The Campaign Spot

President Downgrade Suggests Romney’s Too Focused on Profit

President Obama, yesterday:

And when you’re President, as opposed to the head of a private equity firm, then your job is not simply to maximize profits.  Your job is to figure out how everybody in the country has a fair shot.  Your job is to think about those workers who got laid off and how are we paying for their retraining.  Your job is to think about how those communities can start creating new clusters so that they can attract new businesses.  Your job as President is to think about how do we set up a equitable tax system so that everybody is paying their fair share that allows us then to invest in science and technology and infrastructure, all of which are going to help us grow.

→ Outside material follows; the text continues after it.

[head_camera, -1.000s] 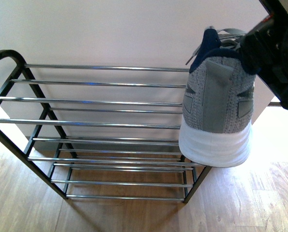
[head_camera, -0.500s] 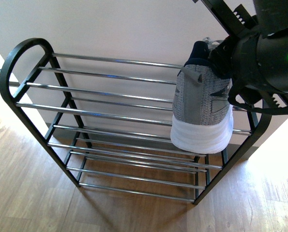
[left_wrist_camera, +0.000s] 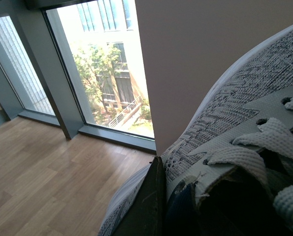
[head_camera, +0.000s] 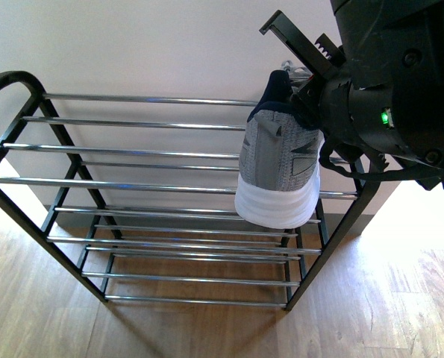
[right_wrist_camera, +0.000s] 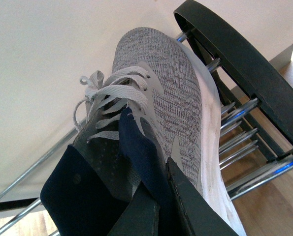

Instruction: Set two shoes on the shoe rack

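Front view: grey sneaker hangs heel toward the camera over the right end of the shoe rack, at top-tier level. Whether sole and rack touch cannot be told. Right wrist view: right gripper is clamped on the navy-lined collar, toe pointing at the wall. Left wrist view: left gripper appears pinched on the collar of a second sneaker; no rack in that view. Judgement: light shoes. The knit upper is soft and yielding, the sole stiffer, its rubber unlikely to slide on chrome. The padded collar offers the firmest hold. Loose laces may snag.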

And so, if your main argument for how to grow the economy is I knew how to make a lot of money for investors, then you’re missing what this job is about.  It doesn’t mean you weren’t good at private equity, but that’s not what my job is as President.  My job is to take into account everybody, not just some.  My job is to make sure that the country is growing not just now, but 10 years from now and 20 years from now.

1) While the job of the president is not to maximize profits, a president would ideally be attempting to instill within the government some sense of efficiency, cost-effectiveness, budgetary discipline, waste reduction and elimination, and other ways of avoiding runaway spending; with $5 trillion in new debt run up in less than four years, all of these traits have been absent from Obama’s presidency.

We’re not worried about profits, Mr. President. We’re worried about stopping an endless string of catastrophic losses.

2) “Your job is to think about those workers who got laid off and how are we paying for their retraining.” Indeed, Mr. President, and the vast majority of federal retraining programs are expensive, ineffective, and redundant: “A newly released Government Accountability Office (GAO) report exposes a broken web of federal job training and employment programs. Nine federal agencies spent approximately $18 billion annually to administer 47 separate employment and job training programs. Many of the programs are duplicative, but GAO‘s most shocking revelation is that ―little is known about the effectiveness of most programs.”

3) “Your job is to think about how those communities can start creating new clusters so that they can attract new businesses.” But those decisions are best made by local communities, not having the federal government selecting the sites for those clusters with earmarks and preferred companies like Solyndra (which just coincidentally donate a lot of money to your reelection campaign). As Obama’s economic adviser Larry Summers pointed out, the federal government makes a lousy venture capitalist.

4) “My job is to take into account everybody, not just some.” Except that Obama likes to forget about some people, like GM bondholders, the taxpayers who footed the bill for the GSA junkets, Catholic institutions who are forced to violate their principles, competitors of firms that get big contracts after making large donations to the president’s campaign, competitors of firms and institutions that are granted waivers under Obamacare, the coal industry, potential Boeing employees in South Carolina, the privacy of donors to groups that disagree with him…

5) “My job is to make sure that the country is growing not just now, but 10 years from now and 20 years from now.”

Well, the country’s economy is barely growing now, and it has stagnated for the entirety of your term. Unless you would have us celebrate 2.2 percent growth, there’s not much reason to believe your policies will ensure better growth 10 years from now and 20 years from now.

For contrast, in the second quarter of 1983, GDP grew 10.9 percent, third quarter 6.5 percent, fourth quarter 7 percent, first quarter of 1984 7.4 percent, second quarter of 1984 5 percent. That’s what a real recovery looks like; under Obama, we’re still struggling to hit 4 percent quarterly growth.